Wildlife behaviorist and central Pennsylvania native Buck Wilde joined members of ClearWater Conservancy on Sunday for a photo safari through Rothrock State Forest’s Bear Meadows Natural Area. Wilde advised the participants on camera handling and framing that perfect shot.

“For me, all there is for this photo essay is that it’s Bear Meadows,” Wilde said about the theme of his current project. “It’s a special place. From there, I just let the quality of the photo opportunities further define the theme.”

Wilde has spent 26 years working as a photographer and filmmaker in Alaska, he said, working with the bears and wolves of Katmai National Park and Preserve in Alaska. His work eventually led to the Discovery Channel and BBC series “Great Bear Stakeout” and earned him the nickname “the Bear Whisperer.”

He’s been working increasingly with organizations like Discovery Channel and National Geographic, he said, doing more work in front of the camera thanks to his expertise regarding these animals.

“As you photograph a subject, after enough years, you become an expert on that subject,” he said. “That’s the kind of stuff I end up on the camera for.”
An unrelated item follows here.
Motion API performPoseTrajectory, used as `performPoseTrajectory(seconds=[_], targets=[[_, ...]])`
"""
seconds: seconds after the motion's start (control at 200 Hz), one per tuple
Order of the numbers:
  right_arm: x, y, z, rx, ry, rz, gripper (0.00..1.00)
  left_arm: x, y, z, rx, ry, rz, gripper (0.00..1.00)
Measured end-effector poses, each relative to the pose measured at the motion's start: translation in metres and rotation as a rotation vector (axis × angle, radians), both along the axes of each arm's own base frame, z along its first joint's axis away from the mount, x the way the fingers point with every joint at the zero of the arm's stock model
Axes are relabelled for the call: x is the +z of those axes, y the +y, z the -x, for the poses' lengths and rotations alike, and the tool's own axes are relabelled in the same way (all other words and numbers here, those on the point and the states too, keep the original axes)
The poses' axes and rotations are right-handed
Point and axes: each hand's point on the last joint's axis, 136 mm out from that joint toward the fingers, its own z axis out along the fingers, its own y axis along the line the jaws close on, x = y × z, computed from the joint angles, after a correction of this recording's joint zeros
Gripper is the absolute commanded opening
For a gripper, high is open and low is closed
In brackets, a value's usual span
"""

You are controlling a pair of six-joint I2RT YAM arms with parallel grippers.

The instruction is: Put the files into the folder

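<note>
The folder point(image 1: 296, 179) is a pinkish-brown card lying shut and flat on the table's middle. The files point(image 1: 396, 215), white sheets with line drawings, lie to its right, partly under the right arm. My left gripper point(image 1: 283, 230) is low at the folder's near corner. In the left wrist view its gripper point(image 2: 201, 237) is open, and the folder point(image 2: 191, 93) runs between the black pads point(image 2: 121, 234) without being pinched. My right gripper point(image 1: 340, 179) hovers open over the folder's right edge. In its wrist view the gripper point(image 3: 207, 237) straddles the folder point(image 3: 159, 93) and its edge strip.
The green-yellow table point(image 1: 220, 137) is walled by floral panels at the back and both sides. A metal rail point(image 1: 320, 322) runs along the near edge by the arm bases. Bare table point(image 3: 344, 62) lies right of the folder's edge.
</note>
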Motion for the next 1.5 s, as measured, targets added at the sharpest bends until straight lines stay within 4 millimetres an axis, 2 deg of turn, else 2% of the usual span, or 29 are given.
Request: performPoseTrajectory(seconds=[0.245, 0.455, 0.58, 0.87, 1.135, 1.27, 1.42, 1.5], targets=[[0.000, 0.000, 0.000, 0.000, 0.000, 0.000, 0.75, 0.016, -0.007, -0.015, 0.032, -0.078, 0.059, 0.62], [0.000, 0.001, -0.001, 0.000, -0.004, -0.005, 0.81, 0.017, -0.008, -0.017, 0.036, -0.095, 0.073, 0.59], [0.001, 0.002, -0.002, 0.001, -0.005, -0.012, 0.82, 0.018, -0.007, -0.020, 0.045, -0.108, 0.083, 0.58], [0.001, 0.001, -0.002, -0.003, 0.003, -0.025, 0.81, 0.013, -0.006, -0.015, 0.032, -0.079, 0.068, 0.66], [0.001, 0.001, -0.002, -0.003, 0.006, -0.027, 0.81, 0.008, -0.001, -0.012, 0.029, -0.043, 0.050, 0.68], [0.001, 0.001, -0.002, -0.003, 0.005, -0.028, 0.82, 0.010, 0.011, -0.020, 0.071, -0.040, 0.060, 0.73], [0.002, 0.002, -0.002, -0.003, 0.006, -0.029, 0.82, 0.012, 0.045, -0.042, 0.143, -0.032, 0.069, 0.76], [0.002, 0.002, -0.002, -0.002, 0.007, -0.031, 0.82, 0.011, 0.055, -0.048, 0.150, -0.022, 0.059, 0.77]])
He said he’s recently made trips to the eastern front of Yellowstone National Park in Montana to photograph the wild horses in the Pryor Mountains.

“That’s a whole lot of fun,” he said, “working at about 8,700 feet at the top of the mountains with a couple hundred wild horses.”

While no bears were found in Bear Meadows on Sunday, the opportunity for landscape photography was unrivaled, and Wilde was quick to give suggestions in capturing the fall foliage and the forest environment.

“A good photograph, as far as landscape goes, is one that portrays depth,” he said. “And minimize the sky. Most of the time it’s just a bunch of blue that doesn’t add anything to the color of the trees.”

Bear Meadows is recognized by the National Park Service because of it’s features, ClearWater conservation biologist Katie Ombalski said. The area is surrounded by two ridges comprised of two different kinds of sandstone. The peat in the bog also causes the water to be highly acidic, turning the water a dark color which supports a unique plant community.

Fruit lovers may know the area for blueberries, she said, which residents come up to pick each summer.

Wilde said he picked the area to start doing a photo essay about a year ago. He’s since taken photos during the fall and winter seasons, but still has to catch the meadow in spring and summer.

“It’s nice to have such a pro with us,” ClearWater Marketing and Communication Manager Chris Hennessey said. “He’s been to so many exotic locations. It’s great having him in our backyard.”

The photo safari was part of ClearWater’s Adventures in Conservation outings, according to the conservation. Active for about three years now, Hennessey said, the program seeks to bring people out to public land for various human-powered activity like hiking, kayaking and rock climbing.

The whole idea, he said, was that they can’t just conserve land and water — you have to have people out and enjoying it.

“Organizationally, we believe you can’t just conserve land and lock it up,” he said. “You have to have people in the landscape. You put people out on public land and they start to appreciate it and they’ll want to conserve more public land.”